Over the past few months, she has been doing really well. All of her fur has grown back from the chemo, and her activity has very much improved. But last night, she took a bad turn. At around 10:30PM, she essentially collapsed. We rushed her to the emergency vet, ran several tests, and stayed until almost 2AM, but still didn't have any answers other than her blood pressure was severely low.
This morning, her oncologist ran some additional tests and found that there is now a mass on her liver. It appears like she had a small rupture last night, which caused her to bleed internally and for her blood pressure to drop. We knew the cancer spreading was a possibility since the original mass has ruptured, but we were hoping the chemo would delay the onset.
Right now, she is doing OK. They think the rupture was small enough that it seems to have healed itself, but it is very likely this will happen again. It could be tonight, it could be next month.

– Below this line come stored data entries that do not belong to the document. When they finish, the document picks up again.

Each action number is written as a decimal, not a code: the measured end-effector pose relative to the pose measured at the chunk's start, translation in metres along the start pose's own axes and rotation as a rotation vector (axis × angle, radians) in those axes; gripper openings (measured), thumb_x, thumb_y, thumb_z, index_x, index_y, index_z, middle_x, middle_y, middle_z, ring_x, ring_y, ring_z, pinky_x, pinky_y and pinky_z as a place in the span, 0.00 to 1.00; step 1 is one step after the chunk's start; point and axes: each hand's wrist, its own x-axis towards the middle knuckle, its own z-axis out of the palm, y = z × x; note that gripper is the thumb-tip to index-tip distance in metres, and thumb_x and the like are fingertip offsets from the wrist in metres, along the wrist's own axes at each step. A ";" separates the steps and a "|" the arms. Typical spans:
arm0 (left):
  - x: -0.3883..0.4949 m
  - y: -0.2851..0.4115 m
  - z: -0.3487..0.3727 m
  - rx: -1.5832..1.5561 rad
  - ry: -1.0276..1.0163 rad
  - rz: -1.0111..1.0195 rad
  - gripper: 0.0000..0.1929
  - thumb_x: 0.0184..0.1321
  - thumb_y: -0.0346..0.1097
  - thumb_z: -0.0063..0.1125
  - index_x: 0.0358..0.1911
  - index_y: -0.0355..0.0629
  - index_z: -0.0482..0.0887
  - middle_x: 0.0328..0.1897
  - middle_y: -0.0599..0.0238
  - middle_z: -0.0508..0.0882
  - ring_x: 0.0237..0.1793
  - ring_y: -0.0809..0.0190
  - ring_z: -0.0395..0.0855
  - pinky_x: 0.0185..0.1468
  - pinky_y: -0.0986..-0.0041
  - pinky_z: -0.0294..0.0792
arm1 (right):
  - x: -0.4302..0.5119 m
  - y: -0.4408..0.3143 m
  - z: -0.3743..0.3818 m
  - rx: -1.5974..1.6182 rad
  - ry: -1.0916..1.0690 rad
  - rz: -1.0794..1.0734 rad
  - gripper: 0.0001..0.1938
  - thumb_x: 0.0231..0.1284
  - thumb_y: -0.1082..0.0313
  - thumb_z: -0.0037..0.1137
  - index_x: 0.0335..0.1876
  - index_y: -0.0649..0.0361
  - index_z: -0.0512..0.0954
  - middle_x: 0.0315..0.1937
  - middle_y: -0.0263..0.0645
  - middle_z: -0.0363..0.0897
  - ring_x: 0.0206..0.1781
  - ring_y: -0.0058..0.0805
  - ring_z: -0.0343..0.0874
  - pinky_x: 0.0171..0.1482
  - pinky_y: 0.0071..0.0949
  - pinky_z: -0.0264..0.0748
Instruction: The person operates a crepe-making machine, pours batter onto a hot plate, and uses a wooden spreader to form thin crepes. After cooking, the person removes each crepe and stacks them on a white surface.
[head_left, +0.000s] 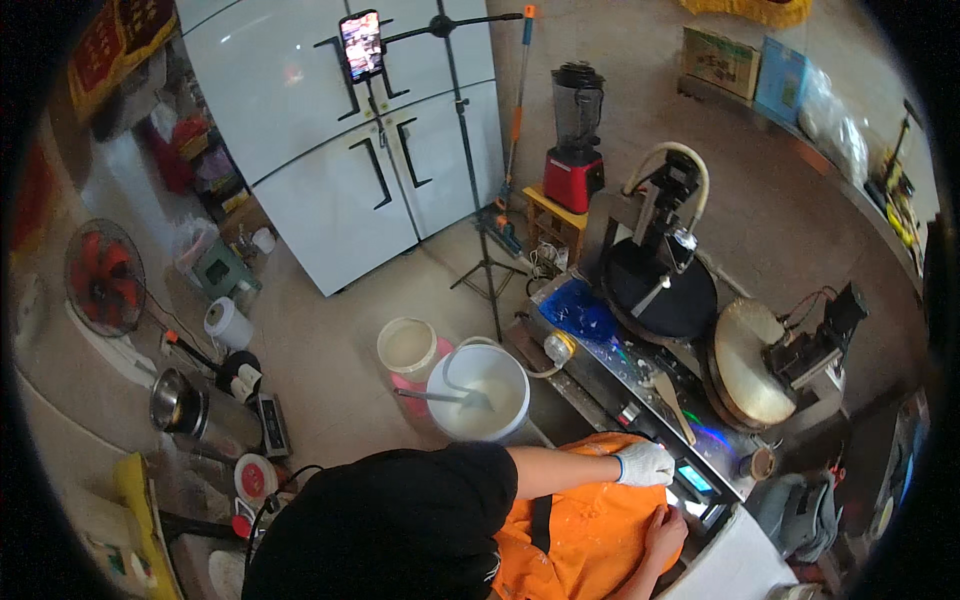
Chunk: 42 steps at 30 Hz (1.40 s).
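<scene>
My left hand (646, 463), in a white knit glove, is at the front edge of the machine counter, beside a small lit display (695, 478). Its fingertips are partly hidden, so any hold is unclear. Bare, my right hand (666, 529) rests by the edge of the orange apron (592, 517), below the gloved one; its fingers look bent and nothing shows in them. Beyond the display lies a wooden spatula (675, 409) on the counter. Two round griddles stand behind: a dark one (660, 292) under a mechanical arm, and a pale-topped one (750, 364) with another arm.
White bucket (517, 409) of pale batter with a ladle stands on the floor, a smaller tub (407, 345) beside it. A tripod (471, 172) holds a phone (361, 45) before white cabinets (300, 112). A red-based blender (574, 176) sits on a wooden stool. A white board (739, 562) is nearby.
</scene>
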 end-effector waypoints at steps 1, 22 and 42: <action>0.000 -0.003 -0.001 -0.006 -0.013 -0.029 0.14 0.68 0.48 0.70 0.38 0.46 0.98 0.42 0.52 0.97 0.48 0.43 0.96 0.54 0.49 0.84 | 0.003 0.000 0.005 -0.043 -0.005 -0.021 0.22 0.81 0.49 0.63 0.52 0.64 0.92 0.45 0.56 0.94 0.50 0.63 0.90 0.62 0.65 0.81; 0.026 -0.013 0.006 -0.081 0.068 0.126 0.17 0.66 0.50 0.66 0.29 0.43 0.90 0.33 0.46 0.91 0.38 0.35 0.91 0.44 0.42 0.79 | 0.021 0.060 0.005 -0.183 -0.131 0.151 0.34 0.72 0.36 0.73 0.29 0.68 0.88 0.29 0.60 0.89 0.36 0.65 0.91 0.41 0.62 0.82; 0.020 0.002 0.003 -0.099 0.051 0.103 0.17 0.65 0.50 0.65 0.30 0.43 0.92 0.34 0.46 0.92 0.39 0.34 0.92 0.46 0.41 0.80 | 0.010 0.048 -0.001 -0.084 -0.006 0.116 0.32 0.73 0.42 0.74 0.26 0.70 0.85 0.26 0.63 0.85 0.32 0.67 0.87 0.38 0.63 0.78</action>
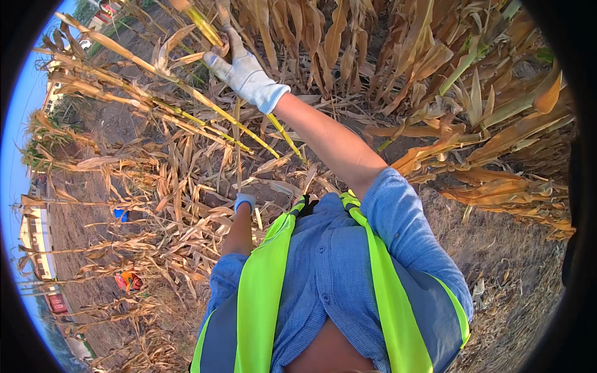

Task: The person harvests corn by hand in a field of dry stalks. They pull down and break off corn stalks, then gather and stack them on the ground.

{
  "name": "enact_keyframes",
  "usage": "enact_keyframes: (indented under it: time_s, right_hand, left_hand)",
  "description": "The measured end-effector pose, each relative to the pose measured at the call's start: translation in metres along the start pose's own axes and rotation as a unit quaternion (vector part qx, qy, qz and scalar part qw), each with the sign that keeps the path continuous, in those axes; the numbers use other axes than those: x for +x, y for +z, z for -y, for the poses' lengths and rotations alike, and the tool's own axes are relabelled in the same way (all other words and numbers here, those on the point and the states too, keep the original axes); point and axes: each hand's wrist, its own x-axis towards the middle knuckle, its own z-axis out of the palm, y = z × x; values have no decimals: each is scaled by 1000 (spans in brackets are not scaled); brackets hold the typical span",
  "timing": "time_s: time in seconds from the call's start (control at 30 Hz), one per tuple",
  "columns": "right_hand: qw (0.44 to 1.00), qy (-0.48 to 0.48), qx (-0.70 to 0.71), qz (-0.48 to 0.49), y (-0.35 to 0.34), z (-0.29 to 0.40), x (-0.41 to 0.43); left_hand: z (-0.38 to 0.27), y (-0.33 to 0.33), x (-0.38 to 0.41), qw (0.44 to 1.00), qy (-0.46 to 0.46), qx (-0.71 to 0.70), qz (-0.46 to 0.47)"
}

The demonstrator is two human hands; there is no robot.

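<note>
My right hand (242,79), in a whitish knit glove, grips a yellow-green corn stalk (200,21) at the upper left. Below that hand, a yellow-green stalk base (287,135) slants down to the ground. My left hand (245,201), in a light blue-white glove, is low in front of my body, closed around a thin, straight, brownish shaft (238,158). The shaft runs up towards the right hand; whether it is a tool handle or a stalk I cannot tell. Several dry corn stalks (200,95) lean to the left between the hands and the field edge.
Dense dry corn plants (419,51) stand at the upper right. Fallen husks and leaves (196,224) cover the soil ahead and left. Farther left are a blue container (121,214), an orange-red object (128,281) and buildings (37,238).
</note>
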Motion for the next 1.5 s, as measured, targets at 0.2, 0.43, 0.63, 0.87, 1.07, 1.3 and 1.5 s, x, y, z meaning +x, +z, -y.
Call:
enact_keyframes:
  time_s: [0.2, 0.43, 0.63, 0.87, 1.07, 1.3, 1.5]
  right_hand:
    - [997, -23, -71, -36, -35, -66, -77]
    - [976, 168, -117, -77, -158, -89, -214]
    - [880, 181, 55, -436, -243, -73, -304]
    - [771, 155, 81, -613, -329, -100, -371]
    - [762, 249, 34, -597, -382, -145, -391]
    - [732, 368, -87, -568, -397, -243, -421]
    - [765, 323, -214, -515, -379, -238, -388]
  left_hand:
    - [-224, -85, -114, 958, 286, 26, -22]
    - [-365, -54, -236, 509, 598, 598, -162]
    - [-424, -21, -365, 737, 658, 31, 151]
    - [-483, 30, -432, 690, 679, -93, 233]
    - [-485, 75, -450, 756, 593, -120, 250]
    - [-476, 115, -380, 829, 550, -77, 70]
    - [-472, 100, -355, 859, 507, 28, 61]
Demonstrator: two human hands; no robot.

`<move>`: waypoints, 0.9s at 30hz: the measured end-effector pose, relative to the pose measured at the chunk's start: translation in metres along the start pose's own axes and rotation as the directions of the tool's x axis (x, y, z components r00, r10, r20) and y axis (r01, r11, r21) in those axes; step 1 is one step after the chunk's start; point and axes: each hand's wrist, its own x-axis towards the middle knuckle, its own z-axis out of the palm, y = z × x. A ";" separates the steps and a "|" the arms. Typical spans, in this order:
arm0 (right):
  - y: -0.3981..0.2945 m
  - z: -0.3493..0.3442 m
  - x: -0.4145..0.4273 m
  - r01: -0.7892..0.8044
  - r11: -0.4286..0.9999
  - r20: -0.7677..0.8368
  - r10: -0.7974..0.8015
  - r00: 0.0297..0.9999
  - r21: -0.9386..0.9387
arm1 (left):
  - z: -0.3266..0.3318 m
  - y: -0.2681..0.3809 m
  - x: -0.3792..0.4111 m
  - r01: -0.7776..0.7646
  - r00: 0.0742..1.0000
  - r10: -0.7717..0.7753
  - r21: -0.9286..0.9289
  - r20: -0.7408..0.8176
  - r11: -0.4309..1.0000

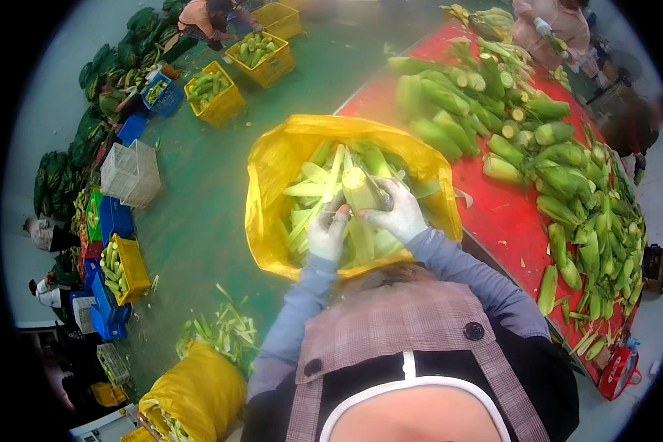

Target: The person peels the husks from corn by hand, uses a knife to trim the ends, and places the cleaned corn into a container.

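Note:
An ear of corn in pale green husk (361, 194) is held over the open yellow sack, its cut stalk end facing up and away from me. My right hand (396, 212), in a whitish glove, grips the ear from the right side. On the left, my gloved left hand (328, 231) has its fingertips closed against the husk; how much husk they pinch is hard to see. Below both hands, the yellow plastic sack (262, 221) stands with its mouth wide, filled with stripped corn husks (309, 190).
Husked-on corn (558, 160) is heaped over a red table (492, 221) at my right. Yellow crates of corn (212, 91) stand on the green floor (199, 182). A white crate (131, 172) is at left, a filled yellow sack (199, 387) lower left. Several people work farther off.

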 end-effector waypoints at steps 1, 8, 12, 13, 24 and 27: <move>0.008 0.000 -0.001 -0.069 0.990 0.052 0.063 0.997 0.122 | 0.000 0.000 0.002 -0.052 0.998 0.050 0.075 0.034 0.996; 0.009 -0.001 -0.007 -0.344 0.815 0.214 0.274 0.938 0.467 | -0.005 0.019 0.011 -0.208 0.978 0.178 0.404 0.111 0.891; 0.022 0.002 -0.009 -0.259 0.882 0.112 0.234 0.966 0.393 | 0.000 0.031 0.015 -0.283 0.959 0.248 0.568 0.139 0.773; 0.027 0.003 -0.009 -0.228 0.898 0.086 0.211 0.974 0.375 | 0.000 0.031 0.016 -0.303 0.952 0.262 0.595 0.157 0.745; 0.044 -0.001 -0.004 -0.329 0.630 0.166 0.305 0.938 0.704 | 0.013 0.003 0.022 0.193 0.980 -0.198 -0.263 0.007 0.945; 0.026 -0.011 -0.001 -0.321 0.673 0.060 0.380 0.923 0.666 | 0.036 0.020 0.005 -0.004 0.997 0.002 0.029 0.071 1.000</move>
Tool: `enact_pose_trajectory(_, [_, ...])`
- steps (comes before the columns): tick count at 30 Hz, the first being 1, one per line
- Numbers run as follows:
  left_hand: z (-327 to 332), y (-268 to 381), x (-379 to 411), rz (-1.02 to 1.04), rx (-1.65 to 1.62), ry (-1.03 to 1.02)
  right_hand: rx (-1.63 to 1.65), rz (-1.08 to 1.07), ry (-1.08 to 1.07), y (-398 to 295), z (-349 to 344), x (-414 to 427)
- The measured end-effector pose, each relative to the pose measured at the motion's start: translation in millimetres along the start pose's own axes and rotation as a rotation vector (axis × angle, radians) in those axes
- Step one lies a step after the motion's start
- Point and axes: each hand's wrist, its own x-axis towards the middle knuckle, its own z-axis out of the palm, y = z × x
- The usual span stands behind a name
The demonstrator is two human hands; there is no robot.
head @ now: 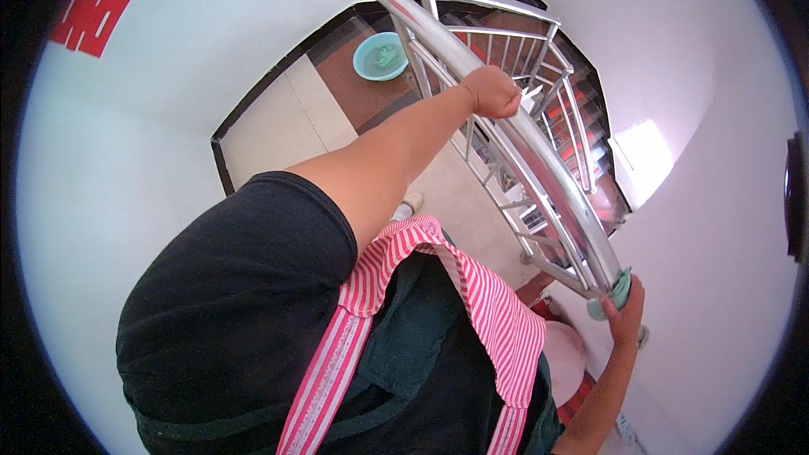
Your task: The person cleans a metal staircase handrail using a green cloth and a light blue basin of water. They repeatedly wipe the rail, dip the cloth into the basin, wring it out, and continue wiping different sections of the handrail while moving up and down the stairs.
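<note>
A thick stainless-steel handrail (547, 148) runs diagonally before me, with thinner steel bars below it. My left hand (493, 92) is closed over its upper stretch, fingers curled down on the far side. At the rail's near right end, my right hand (627, 306) holds a green cloth (621, 289) against the metal. Part of the cloth hangs below the rail end, and some of it is hidden by my fingers.
A light-blue basin (381, 55) with water and another green cloth (386, 57) stands on a brown stair landing. Stairs with a lower steel balustrade (505, 35) descend beyond the rail. A pale pink round object (564, 360) sits by my right side. White walls (158, 69) flank me.
</note>
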Motion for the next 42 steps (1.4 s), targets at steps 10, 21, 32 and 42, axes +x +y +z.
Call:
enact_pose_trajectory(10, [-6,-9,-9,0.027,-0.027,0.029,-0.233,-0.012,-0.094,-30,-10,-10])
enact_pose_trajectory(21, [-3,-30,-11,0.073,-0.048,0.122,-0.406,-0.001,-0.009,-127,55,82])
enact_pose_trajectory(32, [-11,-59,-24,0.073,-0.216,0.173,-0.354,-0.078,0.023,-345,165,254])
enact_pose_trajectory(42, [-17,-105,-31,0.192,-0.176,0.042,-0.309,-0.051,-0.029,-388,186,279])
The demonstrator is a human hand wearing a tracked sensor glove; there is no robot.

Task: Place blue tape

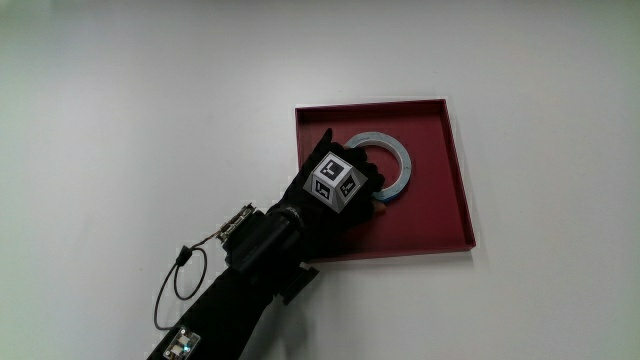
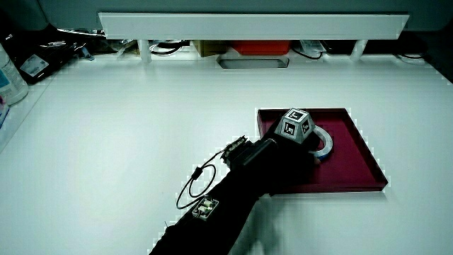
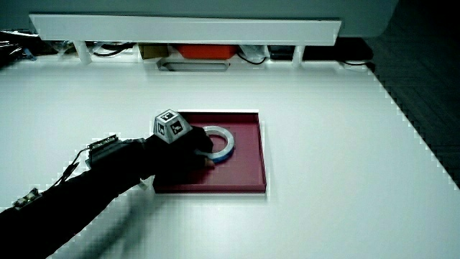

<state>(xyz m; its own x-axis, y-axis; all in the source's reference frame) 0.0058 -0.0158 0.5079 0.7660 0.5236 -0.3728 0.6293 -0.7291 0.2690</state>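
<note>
The hand [image 1: 335,195] reaches over the near rim of the red tray [image 1: 440,215], fingers pinching the blue tape [image 1: 392,165], which lies flat inside; advise releasing cleanly and lifting straight up without dragging the roll.

My hand [image 1: 335,190] sits low inside the red tray [image 1: 445,215], and the tray's raised rim stands all round it, so any sideways pass has to clear that wall. The blue tape [image 1: 392,160] lies flat on the tray floor just beside my fingers and takes up the middle of the tray; a bare strip of floor runs between the tape and the rim. Around the tray the white table [image 1: 150,110] is open. In both side views a low partition [image 2: 248,25] closes the table's edge farthest from me.
</note>
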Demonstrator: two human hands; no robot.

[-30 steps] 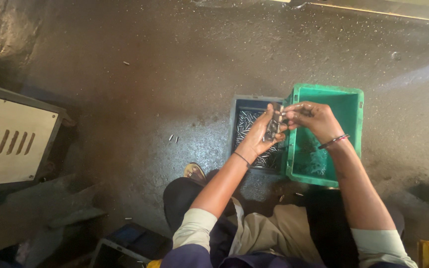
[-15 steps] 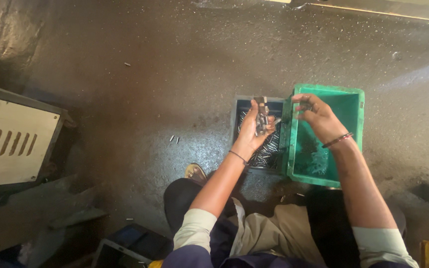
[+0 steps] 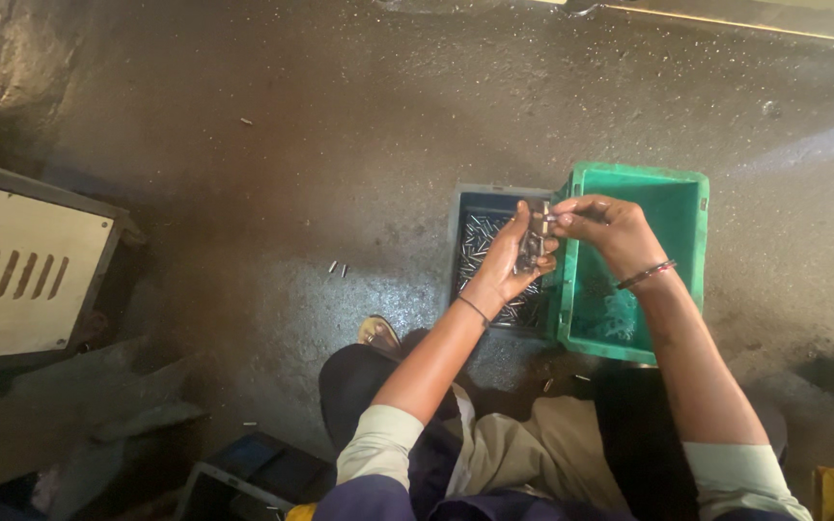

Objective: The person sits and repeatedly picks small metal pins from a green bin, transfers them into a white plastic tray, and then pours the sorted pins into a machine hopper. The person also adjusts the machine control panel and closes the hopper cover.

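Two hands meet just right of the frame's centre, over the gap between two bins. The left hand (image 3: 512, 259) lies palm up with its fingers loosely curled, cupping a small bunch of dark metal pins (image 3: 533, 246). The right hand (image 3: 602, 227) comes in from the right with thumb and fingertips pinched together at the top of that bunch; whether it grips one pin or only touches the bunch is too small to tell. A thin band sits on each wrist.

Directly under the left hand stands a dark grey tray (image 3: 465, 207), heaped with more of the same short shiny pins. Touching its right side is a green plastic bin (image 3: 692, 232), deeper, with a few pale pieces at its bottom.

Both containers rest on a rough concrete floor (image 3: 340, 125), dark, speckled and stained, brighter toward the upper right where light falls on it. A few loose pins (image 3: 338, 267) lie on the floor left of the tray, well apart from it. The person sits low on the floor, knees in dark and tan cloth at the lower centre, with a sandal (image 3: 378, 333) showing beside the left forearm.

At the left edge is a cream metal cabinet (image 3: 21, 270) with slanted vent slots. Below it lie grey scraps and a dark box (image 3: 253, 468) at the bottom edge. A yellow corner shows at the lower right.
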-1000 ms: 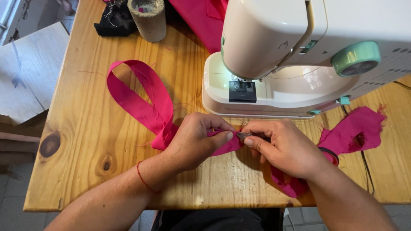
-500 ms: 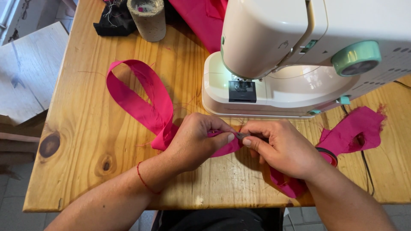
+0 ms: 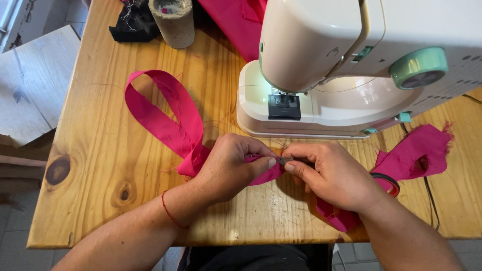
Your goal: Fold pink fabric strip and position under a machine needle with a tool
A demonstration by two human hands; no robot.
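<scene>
A long pink fabric strip (image 3: 160, 113) loops across the wooden table (image 3: 95, 165) and runs under both hands. My left hand (image 3: 228, 168), with a red thread round its wrist, pinches the strip between thumb and fingers. My right hand (image 3: 334, 175) faces it, fingertips almost touching, and grips a small dark metal tool (image 3: 283, 160) whose tip is at the pinched spot on the strip. The strip's frayed other end (image 3: 416, 153) lies to the right, partly hidden by my right forearm.
A white sewing machine (image 3: 321, 45) with a mint handwheel stands just behind the hands. At the back are a grey thread cone (image 3: 173, 20), a black cloth (image 3: 131, 25) and more pink fabric (image 3: 233, 22). A black cable (image 3: 429, 195) runs along the table's right side.
</scene>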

We decided after the chemo that we could not afford additional treatments, nor do we want to put her through that again. As a result, all we can do right now is spend as much time as possible with her and make her comfortable. Sometime in the near future we will have a very difficult decision to make.
We are picking her up at 3PM today and meeting with the oncologist to let him know what we have decided. Please keep her in your thoughts!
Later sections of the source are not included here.